### Assignment
In your reply, repeat every entry exactly and skip over each picture.

### Exercise materials
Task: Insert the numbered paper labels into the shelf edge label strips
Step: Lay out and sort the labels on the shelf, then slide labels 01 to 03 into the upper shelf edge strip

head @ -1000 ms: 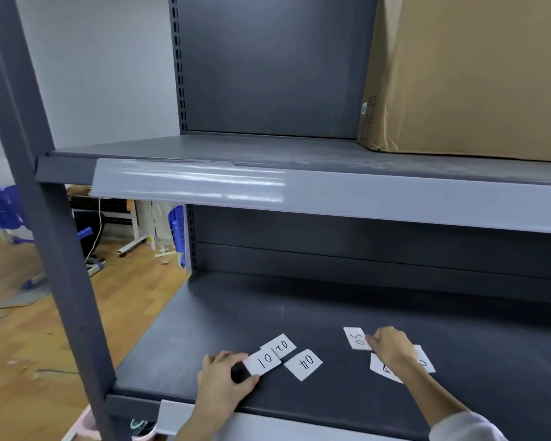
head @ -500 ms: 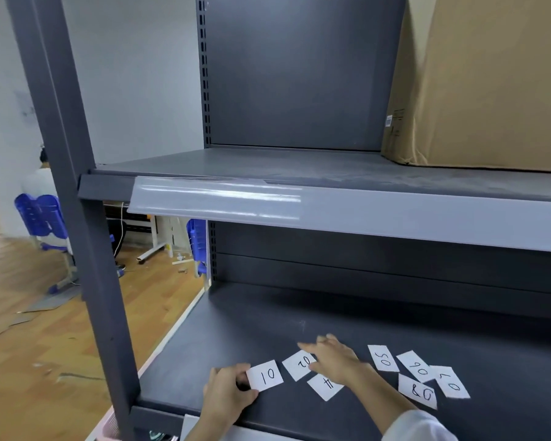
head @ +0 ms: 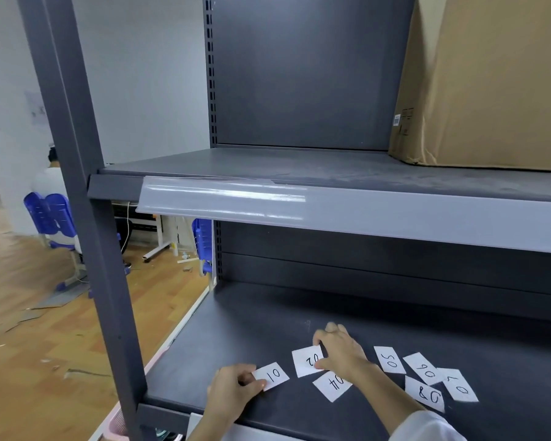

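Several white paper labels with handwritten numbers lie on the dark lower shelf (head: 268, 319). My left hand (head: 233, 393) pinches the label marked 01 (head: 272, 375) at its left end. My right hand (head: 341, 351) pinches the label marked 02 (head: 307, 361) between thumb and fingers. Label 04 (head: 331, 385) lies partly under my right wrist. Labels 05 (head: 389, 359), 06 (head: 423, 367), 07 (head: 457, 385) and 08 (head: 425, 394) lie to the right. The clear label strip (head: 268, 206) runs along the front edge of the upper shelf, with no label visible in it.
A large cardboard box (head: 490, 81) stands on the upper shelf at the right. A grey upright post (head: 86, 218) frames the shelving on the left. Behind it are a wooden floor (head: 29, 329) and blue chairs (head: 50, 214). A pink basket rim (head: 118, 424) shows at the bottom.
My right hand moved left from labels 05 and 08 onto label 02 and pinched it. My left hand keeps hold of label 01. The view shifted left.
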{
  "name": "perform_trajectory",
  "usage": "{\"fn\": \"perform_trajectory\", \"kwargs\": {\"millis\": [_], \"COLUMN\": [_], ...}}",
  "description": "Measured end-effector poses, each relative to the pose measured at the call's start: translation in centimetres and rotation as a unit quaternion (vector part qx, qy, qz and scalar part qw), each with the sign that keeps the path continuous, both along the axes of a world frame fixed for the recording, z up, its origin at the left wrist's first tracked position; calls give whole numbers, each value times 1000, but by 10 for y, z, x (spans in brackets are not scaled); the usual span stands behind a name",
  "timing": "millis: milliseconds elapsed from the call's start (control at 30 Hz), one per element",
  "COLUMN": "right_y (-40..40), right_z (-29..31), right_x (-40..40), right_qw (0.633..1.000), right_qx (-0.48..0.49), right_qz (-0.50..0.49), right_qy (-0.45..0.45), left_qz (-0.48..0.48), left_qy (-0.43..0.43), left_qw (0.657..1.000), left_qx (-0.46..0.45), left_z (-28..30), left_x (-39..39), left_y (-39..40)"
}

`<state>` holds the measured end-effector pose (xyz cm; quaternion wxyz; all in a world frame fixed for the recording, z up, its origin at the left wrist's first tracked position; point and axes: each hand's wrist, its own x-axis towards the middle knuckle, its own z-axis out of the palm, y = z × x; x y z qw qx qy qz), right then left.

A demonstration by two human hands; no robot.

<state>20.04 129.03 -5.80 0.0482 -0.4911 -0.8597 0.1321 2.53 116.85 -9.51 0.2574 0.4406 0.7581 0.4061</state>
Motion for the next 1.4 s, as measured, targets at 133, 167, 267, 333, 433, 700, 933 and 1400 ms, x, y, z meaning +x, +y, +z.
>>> {"fn": "perform_trajectory", "kwargs": {"millis": [133,167,267,333,433,700,933,1400], "right_y": [2,3,1,-3,-8,-37,-95,-246], "right_z": [2,5,12,14,14,13,24,77], "right_x": [10,15,24,28,38,82,130,225], "right_qw": [985,979,964,957,947,897,891,900], "right_qx": [-50,-64,-93,-101,-111,-104,-98,-60], "right_qz": [-97,-108,-119,-132,-157,-229,-219,-189], "right_qy": [136,162,219,236,256,363,385,389], "left_qz": [18,16,2,-2,-7,-67,-79,-84], "left_qy": [-75,-89,-119,-133,-151,-203,-228,-192], "left_qw": [997,996,992,990,987,975,969,976], "left_qx": [20,19,28,45,61,63,52,49], "left_z": [-5,-5,0,3,11,31,47,101], "left_x": [-6,-8,-8,-8,-8,8,60,155], "left_y": [4,5,8,10,12,21,-29,-175]}}
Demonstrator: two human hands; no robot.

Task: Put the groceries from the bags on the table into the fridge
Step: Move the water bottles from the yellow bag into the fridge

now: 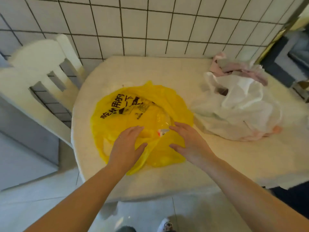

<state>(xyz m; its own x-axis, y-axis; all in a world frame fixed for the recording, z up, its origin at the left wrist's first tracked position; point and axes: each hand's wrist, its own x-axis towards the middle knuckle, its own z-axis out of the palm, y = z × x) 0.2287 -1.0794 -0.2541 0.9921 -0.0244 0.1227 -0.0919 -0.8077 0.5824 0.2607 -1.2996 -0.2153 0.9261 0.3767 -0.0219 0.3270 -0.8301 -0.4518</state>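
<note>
- On the pale table (133, 181) against the tiled wall, I have a yellow bag (127, 113) lying flat and slumped, with a white bag (242, 104) well apart to its right and a white chair (41, 67) off the left edge.
- My left hand (126, 144) hangs over the near-left part of the yellow bag, fingers straight and spread, holding nothing; whether the palm touches the plastic I cannot tell.
- My right hand (189, 141) sits opposite it on the near-right side, equally spread and empty, thumb pointing inward.
- Between the two hands the bag's mouth gapes a little, and a packet (162, 131) with white and red on it shows in the opening. A clear, rounded shape lies just beyond it under the plastic; I cannot make out what it is.
- The relation that matters: the packet lies just ahead of both sets of fingertips, slightly nearer my right hand, whose index finger almost reaches it. Its long axis I cannot judge, too little is exposed.
- My judgement: the step in hand is parting the mouth of the bag, left hand pinning the film while the right goes in for the packet.
- No fridge is in view.
</note>
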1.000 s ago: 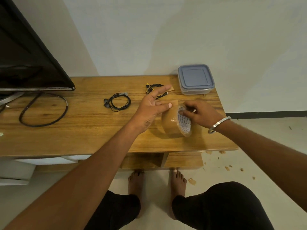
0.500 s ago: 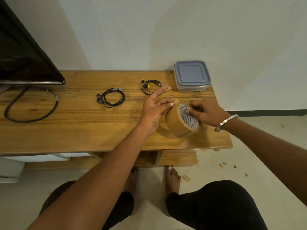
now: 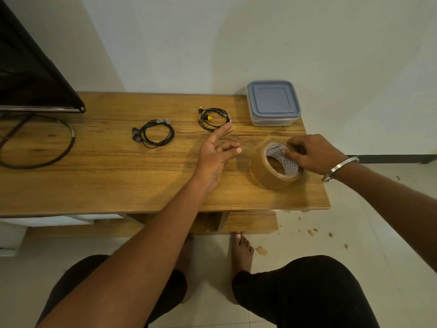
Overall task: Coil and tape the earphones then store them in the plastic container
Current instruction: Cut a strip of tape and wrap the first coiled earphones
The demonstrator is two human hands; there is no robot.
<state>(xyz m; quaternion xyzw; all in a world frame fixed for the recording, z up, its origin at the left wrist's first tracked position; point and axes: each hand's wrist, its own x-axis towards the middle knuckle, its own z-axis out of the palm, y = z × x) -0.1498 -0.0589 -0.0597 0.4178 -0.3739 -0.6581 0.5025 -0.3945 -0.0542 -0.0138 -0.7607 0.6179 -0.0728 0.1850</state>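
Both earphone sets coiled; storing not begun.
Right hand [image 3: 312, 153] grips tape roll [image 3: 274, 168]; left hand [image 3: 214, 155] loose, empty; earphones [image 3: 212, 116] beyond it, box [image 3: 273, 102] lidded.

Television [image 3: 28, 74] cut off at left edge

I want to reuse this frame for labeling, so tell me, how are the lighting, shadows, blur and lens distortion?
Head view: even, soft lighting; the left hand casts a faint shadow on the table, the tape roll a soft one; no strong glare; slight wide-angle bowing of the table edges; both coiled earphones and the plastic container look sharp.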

### Exercise result
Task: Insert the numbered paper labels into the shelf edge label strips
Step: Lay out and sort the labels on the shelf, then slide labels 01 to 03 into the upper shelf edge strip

head @ -1000 ms: 
head @ -500 ms: 
head @ +0 ms: 

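Several white paper labels with handwritten numbers lie on the dark lower shelf (head: 268, 319). My left hand (head: 233, 393) pinches the label marked 01 (head: 272, 375) at its left end. My right hand (head: 341, 351) pinches the label marked 02 (head: 307, 361) between thumb and fingers. Label 04 (head: 331, 385) lies partly under my right wrist. Labels 05 (head: 389, 359), 06 (head: 423, 367), 07 (head: 457, 385) and 08 (head: 425, 394) lie to the right. The clear label strip (head: 268, 206) runs along the front edge of the upper shelf, with no label visible in it.
A large cardboard box (head: 490, 81) stands on the upper shelf at the right. A grey upright post (head: 86, 218) frames the shelving on the left. Behind it are a wooden floor (head: 29, 329) and blue chairs (head: 50, 214). A pink basket rim (head: 118, 424) shows at the bottom.
My right hand moved left from labels 05 and 08 onto label 02 and pinched it. My left hand keeps hold of label 01. The view shifted left.
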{
  "name": "perform_trajectory",
  "usage": "{\"fn\": \"perform_trajectory\", \"kwargs\": {\"millis\": [_], \"COLUMN\": [_], ...}}",
  "description": "Measured end-effector poses, each relative to the pose measured at the call's start: translation in centimetres and rotation as a unit quaternion (vector part qx, qy, qz and scalar part qw), each with the sign that keeps the path continuous, both along the axes of a world frame fixed for the recording, z up, its origin at the left wrist's first tracked position; calls give whole numbers, each value times 1000, but by 10 for y, z, x (spans in brackets are not scaled); the usual span stands behind a name",
  "timing": "millis: milliseconds elapsed from the call's start (control at 30 Hz), one per element",
  "COLUMN": "right_y (-40..40), right_z (-29..31), right_x (-40..40), right_qw (0.633..1.000), right_qx (-0.48..0.49), right_qz (-0.50..0.49), right_qy (-0.45..0.45), left_qz (-0.48..0.48), left_qy (-0.43..0.43), left_qw (0.657..1.000), left_qx (-0.46..0.45), left_z (-28..30), left_x (-39..39), left_y (-39..40)"
}

`<state>` holds the measured end-effector pose (xyz cm; quaternion wxyz; all in a world frame fixed for the recording, z up, its origin at the left wrist's first tracked position; point and axes: each hand's wrist, its own x-axis towards the middle knuckle, its own z-axis out of the palm, y = z × x; x y z qw qx qy qz), right then left.

A demonstration by two human hands; no robot.

<state>20.04 129.03 -5.80 0.0482 -0.4911 -0.8597 0.1321 2.53 116.85 -9.51 0.2574 0.4406 0.7581 0.4061</state>
Motion for the next 1.4 s, as measured, targets at 133, 167, 267, 333, 433, 700, 933 and 1400 ms, x, y, z meaning +x, +y, +z.
>>> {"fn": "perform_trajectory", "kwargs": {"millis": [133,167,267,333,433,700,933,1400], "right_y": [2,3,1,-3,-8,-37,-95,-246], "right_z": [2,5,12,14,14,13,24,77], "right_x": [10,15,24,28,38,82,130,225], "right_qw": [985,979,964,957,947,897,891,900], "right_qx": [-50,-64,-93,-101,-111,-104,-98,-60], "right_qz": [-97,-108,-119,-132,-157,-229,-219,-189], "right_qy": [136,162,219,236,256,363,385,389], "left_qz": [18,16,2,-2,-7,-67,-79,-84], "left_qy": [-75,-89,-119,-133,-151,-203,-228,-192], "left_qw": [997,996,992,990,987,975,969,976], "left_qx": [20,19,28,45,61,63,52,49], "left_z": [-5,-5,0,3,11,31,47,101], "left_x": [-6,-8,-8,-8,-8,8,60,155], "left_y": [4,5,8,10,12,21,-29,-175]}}
Demonstrator: two human hands; no robot.

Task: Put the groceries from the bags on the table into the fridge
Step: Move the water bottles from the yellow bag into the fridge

now: 

<state>(xyz m; its own x-axis, y-axis; all in a world frame fixed for the recording, z up, its origin at the left wrist's first tracked position; point and axes: each hand's wrist, its own x-axis towards the middle knuckle, its own z-axis out of the palm, y = z × x) 0.2287 -1.0794 -0.2541 0.9921 -0.0244 0.1227 -0.0919 -0.8077 0.5824 0.2607 -1.2996 -0.2153 0.9261 0.3767 -0.0219 0.3270 -0.8301 -0.4518</state>
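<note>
- On the pale table (133, 181) against the tiled wall, I have a yellow bag (127, 113) lying flat and slumped, with a white bag (242, 104) well apart to its right and a white chair (41, 67) off the left edge.
- My left hand (126, 144) hangs over the near-left part of the yellow bag, fingers straight and spread, holding nothing; whether the palm touches the plastic I cannot tell.
- My right hand (189, 141) sits opposite it on the near-right side, equally spread and empty, thumb pointing inward.
- Between the two hands the bag's mouth gapes a little, and a packet (162, 131) with white and red on it shows in the opening. A clear, rounded shape lies just beyond it under the plastic; I cannot make out what it is.
- The relation that matters: the packet lies just ahead of both sets of fingertips, slightly nearer my right hand, whose index finger almost reaches it. Its long axis I cannot judge, too little is exposed.
- My judgement: the step in hand is parting the mouth of the bag, left hand pinning the film while the right goes in for the packet.
- No fridge is in view.
</note>
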1.000 s ago: 
0.500 s ago: 
now: 
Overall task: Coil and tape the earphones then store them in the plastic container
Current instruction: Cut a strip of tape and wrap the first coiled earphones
The demonstrator is two human hands; there is no robot.
<state>(xyz m; quaternion xyzw; all in a world frame fixed for the recording, z up, its origin at the left wrist's first tracked position; point and axes: each hand's wrist, its own x-axis towards the middle knuckle, its own z-axis out of the palm, y = z × x) -0.1498 -0.0589 -0.0597 0.4178 -0.3739 -0.6581 0.5025 -0.3945 -0.0542 -0.0138 -0.7607 0.6179 -0.0728 0.1850</state>
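Both earphone sets coiled; storing not begun.
Right hand [image 3: 312, 153] grips tape roll [image 3: 274, 168]; left hand [image 3: 214, 155] loose, empty; earphones [image 3: 212, 116] beyond it, box [image 3: 273, 102] lidded.

Television [image 3: 28, 74] cut off at left edge

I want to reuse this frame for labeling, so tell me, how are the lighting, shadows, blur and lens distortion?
Head view: even, soft lighting; the left hand casts a faint shadow on the table, the tape roll a soft one; no strong glare; slight wide-angle bowing of the table edges; both coiled earphones and the plastic container look sharp.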

What the exercise asked for is now done.